Wise Grasshopper

  • 3 Things I've Learned Since Starting Grasshopper Goods

    3 Things I've Learned Since Starting Grasshopper Goods

    I didn’t know that I would start a small business. My entire career was built around education, as a teacher first, then a tenured professor who teaches teachers. I saw academia as my career path, and my more creative side as just that - a side of my skill set, not the focus.

    It’s funny how life works out. When the opportunity to branch out and pursue my creative passions as a profession, I took that leap. Since 2016, I’ve been working on this business, known as Grasshopper Goods, and it seems like I learn something new about entrepreneurship every day. 

    It can be a daunting life path, but it helps to gather wisdom from those who have already “been there, done that”. Maybe it’s that educator side coming out in me, or maybe it’s just a desire to talk about what I know (so far), but I’ve been reminiscing on the past four years, thinking of how far I’ve come, and how my challenges and triumphs can help you get to where you want to go too.

    Here are the three biggest lessons I’ve learned since starting Grasshopper Goods.

    Embrace what calls you

    You might know the story behind why we’re called Grasshopper Goods, and, if you do, this lesson won’t surprise you. Throughout my journey as a small business owner, I’ve learned to listen to my gut, pick up on signs that are calling to me, and follow the road that seems lit with possibility. If I continue to think about a new marketing initiative, product line, or business model for Grasshopper Goods (waking up in the middle of the night to write down the idea, or researching over and over) I know that it is something that I should pursue, if only to see if it could be successful.

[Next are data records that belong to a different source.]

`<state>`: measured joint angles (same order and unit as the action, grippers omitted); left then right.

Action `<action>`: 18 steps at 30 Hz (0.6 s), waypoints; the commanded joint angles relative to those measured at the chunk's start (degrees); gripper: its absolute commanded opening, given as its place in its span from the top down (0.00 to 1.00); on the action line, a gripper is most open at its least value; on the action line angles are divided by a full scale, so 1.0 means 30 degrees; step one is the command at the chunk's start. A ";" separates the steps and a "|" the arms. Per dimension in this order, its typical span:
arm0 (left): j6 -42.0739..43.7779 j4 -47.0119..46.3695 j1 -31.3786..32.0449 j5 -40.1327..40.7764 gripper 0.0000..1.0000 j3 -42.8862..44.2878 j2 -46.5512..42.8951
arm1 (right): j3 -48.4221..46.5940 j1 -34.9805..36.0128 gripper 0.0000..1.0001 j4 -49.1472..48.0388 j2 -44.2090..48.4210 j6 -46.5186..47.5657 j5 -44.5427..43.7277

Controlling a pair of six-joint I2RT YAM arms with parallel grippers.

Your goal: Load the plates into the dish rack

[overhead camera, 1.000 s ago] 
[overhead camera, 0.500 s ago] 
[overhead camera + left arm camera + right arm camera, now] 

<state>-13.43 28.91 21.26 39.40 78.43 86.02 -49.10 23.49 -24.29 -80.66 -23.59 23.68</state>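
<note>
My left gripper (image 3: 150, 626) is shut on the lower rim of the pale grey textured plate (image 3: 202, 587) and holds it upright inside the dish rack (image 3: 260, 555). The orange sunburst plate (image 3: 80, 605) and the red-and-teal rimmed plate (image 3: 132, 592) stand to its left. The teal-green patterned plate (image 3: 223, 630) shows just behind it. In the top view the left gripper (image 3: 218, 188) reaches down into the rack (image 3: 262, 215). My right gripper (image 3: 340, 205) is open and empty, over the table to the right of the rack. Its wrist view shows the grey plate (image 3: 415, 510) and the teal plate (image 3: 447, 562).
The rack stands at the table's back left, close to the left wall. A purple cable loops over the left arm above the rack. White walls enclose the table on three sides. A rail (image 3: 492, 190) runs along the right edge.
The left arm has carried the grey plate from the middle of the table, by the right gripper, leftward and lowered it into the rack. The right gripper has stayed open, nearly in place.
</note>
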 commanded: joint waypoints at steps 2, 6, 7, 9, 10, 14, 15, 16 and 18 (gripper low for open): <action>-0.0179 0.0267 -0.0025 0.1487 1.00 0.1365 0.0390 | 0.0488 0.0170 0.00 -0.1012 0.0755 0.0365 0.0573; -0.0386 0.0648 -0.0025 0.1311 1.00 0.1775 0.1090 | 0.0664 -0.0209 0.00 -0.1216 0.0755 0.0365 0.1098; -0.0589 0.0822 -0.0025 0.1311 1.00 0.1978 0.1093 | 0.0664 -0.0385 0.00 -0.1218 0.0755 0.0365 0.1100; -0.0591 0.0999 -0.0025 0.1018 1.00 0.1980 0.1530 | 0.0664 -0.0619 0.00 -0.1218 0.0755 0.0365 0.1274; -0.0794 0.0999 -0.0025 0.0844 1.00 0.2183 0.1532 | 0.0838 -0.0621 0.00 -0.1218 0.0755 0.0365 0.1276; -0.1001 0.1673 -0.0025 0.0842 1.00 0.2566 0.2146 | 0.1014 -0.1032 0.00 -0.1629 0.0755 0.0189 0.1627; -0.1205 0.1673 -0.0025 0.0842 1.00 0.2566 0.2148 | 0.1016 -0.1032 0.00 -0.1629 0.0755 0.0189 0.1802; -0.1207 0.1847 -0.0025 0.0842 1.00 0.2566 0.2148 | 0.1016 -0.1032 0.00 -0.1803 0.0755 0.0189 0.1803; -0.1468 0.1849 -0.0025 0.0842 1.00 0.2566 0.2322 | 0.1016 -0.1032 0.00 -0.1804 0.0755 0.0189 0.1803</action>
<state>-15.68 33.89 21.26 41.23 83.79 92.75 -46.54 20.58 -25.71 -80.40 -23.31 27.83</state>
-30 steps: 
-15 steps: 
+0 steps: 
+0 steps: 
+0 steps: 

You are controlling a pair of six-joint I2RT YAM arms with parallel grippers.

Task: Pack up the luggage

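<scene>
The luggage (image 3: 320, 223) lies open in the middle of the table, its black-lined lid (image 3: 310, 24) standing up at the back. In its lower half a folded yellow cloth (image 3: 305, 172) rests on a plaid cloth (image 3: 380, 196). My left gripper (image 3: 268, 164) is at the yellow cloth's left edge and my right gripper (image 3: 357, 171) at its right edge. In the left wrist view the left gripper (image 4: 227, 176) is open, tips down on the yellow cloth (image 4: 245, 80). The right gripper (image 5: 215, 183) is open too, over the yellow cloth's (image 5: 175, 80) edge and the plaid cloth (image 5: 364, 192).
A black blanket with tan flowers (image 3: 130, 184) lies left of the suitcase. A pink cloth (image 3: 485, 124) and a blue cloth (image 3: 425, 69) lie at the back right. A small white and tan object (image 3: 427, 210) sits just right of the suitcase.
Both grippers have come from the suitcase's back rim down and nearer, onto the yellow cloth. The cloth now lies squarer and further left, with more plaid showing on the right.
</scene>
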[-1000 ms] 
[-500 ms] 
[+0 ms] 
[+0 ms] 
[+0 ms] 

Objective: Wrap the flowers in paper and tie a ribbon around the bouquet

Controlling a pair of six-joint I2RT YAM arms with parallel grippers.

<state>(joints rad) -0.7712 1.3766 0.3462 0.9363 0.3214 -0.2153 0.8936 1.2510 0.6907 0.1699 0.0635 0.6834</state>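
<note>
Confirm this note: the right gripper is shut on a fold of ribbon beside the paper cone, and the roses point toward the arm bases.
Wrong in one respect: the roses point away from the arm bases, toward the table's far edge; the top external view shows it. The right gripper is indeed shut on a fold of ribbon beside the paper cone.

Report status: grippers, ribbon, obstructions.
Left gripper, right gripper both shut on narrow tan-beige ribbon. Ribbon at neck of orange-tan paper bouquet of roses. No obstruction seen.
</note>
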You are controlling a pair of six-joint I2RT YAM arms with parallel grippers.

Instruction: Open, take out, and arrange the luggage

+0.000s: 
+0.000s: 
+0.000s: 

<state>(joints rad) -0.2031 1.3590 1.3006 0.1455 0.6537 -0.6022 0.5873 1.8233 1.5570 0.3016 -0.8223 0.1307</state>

    Pivot to serve your people

    Hasn’t COVID-19 taught us all something about adaptability? The world is moving faster than ever, adding more obstacles into the mix than we could possibly be prepared for, so it’s imperative to remain flexible and open to switching up a plan when it makes sense. The pandemic has forced many small business owners, including Grasshopper Goods, to pivot in order to continue to serve their customers. I’ve found that the businesses who have been able to do this quickly, with intention, have survived and even thrived throughout the chaos. This lesson can also be applied to your business model and inventory. If something isn’t working for your customers (maybe it’s your product, or maybe it’s the way you’re delivering it), be open to moving into a new phase in your business. And remember, you can always ask for support and expertise from others. It helps you thrive and grow.

    Personal connection is the greatest reward

    I couldn’t have predicted the number of people I would meet, the stories I would hear, and the relationships I would form through starting my small business. I went into Grasshopper Goods hoping that it would be a good outlet for me, something that I could channel my creativity into while providing others with a service and a product that they loved. I hoped that it would be a financial success as well, of course. But more than that, my business has allowed me to get to know my community on a deeper level, to meet other entrepreneurs like me, to form bonds with neighbors down the street and strangers who quickly become friends at events around the state. 

    This has been the best learning of all - that when you go after a dream that you’ve held onto for years, you will be rewarded with something that you could have never imagined.

    Four years in, I’m still learning. The small things (pro tip: you will always need hope and a sense of humor) and the big things. I’m so grateful for this journey, and I know that there is so much road ahead of me (and Vinny, Grasshopper Goods’ mobile boutique, for that matter). I can’t wait to see what lessons I’ll come across next. You can be sure that I’ll share them.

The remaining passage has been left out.